For the next few years, the best protection against insecure software will come from intrusion-prevention technology, Edward Amoroso, chief security officer at AT&T, said this week at the Gartner Information Technology Security Summit.
Speaking June 7 at the Gartner event in Washington, D.C., Amoroso said intrusion prevention has proved far more effective in protecting AT&T's corporate network than the best efforts of system administrators.
"This is our last great hope, at least for the next few years," he said.
Instead of relying on a form of network protection, people have made heroic efforts at applying security patches to protect their insecure systems. "We've become super-patchers," Amoroso said, referring to the constant cycle of patching and testing that he said overwhelms system administrators.
Intrusion prevention works by blocking worms and other sources of denial-of-service attacks that network engineers can see coming. By the end of the summer, AT&T, for example, expects to be collecting more than 1 terabyte of net flows per hour from the public Internet — a total of 28 terabytes a day.

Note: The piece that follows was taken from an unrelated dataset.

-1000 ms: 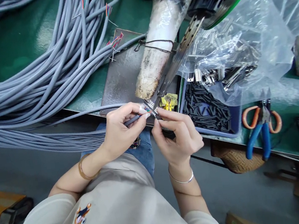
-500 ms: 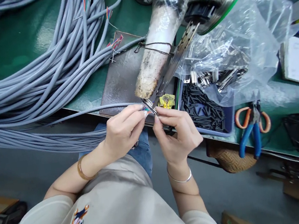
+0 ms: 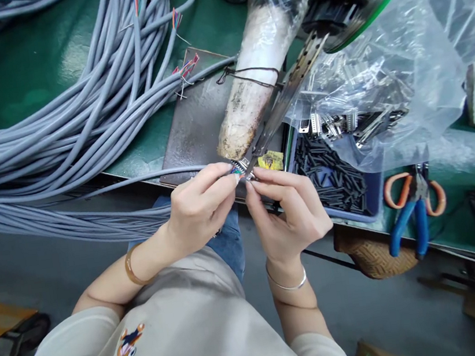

Net flows refer to unique source-destination pairs, about which information is contained in Internet packet headers. AT&T is using this information to help its customers respond to denial-of-service attacks, Amoroso said.
"There's a million things you can do in advance of a worm actually hitting if you see the darn thing coming," Amoroso said. For example, when AT&T engineers see a worm attack about to happen, he said, they can perform tricks with the Border Gateway Protocol to block ports that a worm has targeted.
Amoroso said AT&T has announced it will provide that capability to government agencies and businesses through service-level agreements that offer protection against denial-of-service attacks and other malicious software intrusions.
AT&T stumbled onto this capability, Amoroso said. But in the field of intrusion detection, he added, "it's one of the most fundamental advances I've seen."